[Start of section]

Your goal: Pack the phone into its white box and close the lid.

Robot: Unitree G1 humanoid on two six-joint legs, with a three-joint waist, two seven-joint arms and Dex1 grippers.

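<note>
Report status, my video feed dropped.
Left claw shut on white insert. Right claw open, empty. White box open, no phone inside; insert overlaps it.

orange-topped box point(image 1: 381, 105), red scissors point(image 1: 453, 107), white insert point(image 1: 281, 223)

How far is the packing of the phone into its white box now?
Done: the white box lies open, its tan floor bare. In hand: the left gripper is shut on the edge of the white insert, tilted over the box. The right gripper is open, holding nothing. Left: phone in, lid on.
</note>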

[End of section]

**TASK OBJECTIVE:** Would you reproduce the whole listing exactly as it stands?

**RESULT BELOW:**
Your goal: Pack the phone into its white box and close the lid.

Robot: Unitree G1 humanoid on two six-joint legs, with a three-joint waist, two seven-joint arms and Dex1 grippers.

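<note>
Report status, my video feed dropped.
Left claw shut on white insert. Right claw open, empty. White box open, no phone inside; insert overlaps it.

orange-topped box point(image 1: 381, 105), red scissors point(image 1: 453, 107), white insert point(image 1: 281, 223)

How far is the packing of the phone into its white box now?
Done: the white box lies open, its tan floor bare. In hand: the left gripper is shut on the edge of the white insert, tilted over the box. The right gripper is open, holding nothing. Left: phone in, lid on.
</note>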

The exercise has been fully answered.